Не знаю, не знаю. Что-то не так. Плюс ужаснейшая опечатка. Или обмолвка. На странице 203. Там сказано: «Йод-Акция» в Эмском гетто планировалась на 13 августа 1943 года. После чего пятнадцать месяцев Штайн проводит в каком-то тайном женском монастыре («окнами на полицейский участок» — не знаю, не знаю) — откуда уходит в конце опять-таки 1943-го! Тут хронологическая перспектива приобретает нужный вид — но ведь лишь на 270-й странице. А до нее волей-неволей приписываешь герою лишний год гестаповского стажа.
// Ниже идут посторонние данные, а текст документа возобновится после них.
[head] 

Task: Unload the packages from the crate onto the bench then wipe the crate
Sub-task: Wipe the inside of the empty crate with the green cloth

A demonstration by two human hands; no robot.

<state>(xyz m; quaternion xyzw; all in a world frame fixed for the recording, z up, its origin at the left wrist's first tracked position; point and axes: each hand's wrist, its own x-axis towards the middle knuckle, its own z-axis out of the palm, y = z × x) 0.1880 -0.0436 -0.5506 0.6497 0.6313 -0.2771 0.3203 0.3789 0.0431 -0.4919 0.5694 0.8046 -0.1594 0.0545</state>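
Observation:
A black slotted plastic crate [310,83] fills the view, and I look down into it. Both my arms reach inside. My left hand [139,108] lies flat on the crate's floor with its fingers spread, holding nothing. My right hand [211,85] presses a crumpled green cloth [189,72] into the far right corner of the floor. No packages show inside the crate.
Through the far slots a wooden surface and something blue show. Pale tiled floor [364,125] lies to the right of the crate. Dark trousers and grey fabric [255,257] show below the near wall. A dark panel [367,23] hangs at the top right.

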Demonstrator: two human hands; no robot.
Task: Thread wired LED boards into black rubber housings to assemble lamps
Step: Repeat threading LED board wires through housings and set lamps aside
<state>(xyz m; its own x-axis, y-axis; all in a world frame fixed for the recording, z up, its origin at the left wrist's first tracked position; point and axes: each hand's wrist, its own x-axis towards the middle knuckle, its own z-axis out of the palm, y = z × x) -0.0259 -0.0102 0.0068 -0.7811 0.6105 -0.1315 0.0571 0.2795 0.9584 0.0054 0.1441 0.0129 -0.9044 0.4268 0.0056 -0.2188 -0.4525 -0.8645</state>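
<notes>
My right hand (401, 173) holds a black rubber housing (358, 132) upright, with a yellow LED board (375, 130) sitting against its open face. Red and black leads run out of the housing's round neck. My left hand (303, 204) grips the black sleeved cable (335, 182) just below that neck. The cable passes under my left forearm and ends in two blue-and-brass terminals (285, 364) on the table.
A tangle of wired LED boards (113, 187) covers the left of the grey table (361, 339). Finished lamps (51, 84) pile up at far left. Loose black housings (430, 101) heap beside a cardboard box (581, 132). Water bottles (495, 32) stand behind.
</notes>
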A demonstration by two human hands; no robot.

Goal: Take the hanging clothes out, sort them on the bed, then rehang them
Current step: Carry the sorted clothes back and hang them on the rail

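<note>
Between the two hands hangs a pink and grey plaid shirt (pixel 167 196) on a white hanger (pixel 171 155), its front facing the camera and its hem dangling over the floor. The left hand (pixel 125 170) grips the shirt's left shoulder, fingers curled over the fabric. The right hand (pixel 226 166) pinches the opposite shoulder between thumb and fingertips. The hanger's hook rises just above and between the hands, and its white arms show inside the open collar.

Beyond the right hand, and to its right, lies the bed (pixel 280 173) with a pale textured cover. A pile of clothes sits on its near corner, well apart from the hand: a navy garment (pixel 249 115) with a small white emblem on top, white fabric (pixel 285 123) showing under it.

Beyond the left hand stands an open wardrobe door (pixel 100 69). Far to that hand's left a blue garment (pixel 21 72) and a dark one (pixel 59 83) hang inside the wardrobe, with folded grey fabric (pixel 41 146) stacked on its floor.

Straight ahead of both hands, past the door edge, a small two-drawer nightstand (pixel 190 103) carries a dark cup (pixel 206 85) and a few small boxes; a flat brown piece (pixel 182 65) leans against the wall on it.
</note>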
Будь это роман, такая приблизительность ему повредила бы страшно. Однако Людмила Улицкая писала (со слезами, между прочим, — как сама сообщает) не роман. А свой личный, выстраданный, максимально развернутый ответ — «на целый ворох неразрешенных, умалчиваемых и крайне неудобных для всех вопросов. О ценности жизни, которая обращена в слякоть под ногами, о свободе, которая мало кому нужна, о Боге, которого чем дальше, тем больше нет в нашей жизни, об усилии по выковыриванию Бога из обветшавших слов, из всего этого церковного мусора и самой на себя замкнувшейся жизни…».
Учись, литературный критик. Эта книга вникает в самое себя глубже всех. И нравится себе, вот именно, до слез. А твое дело — сторона.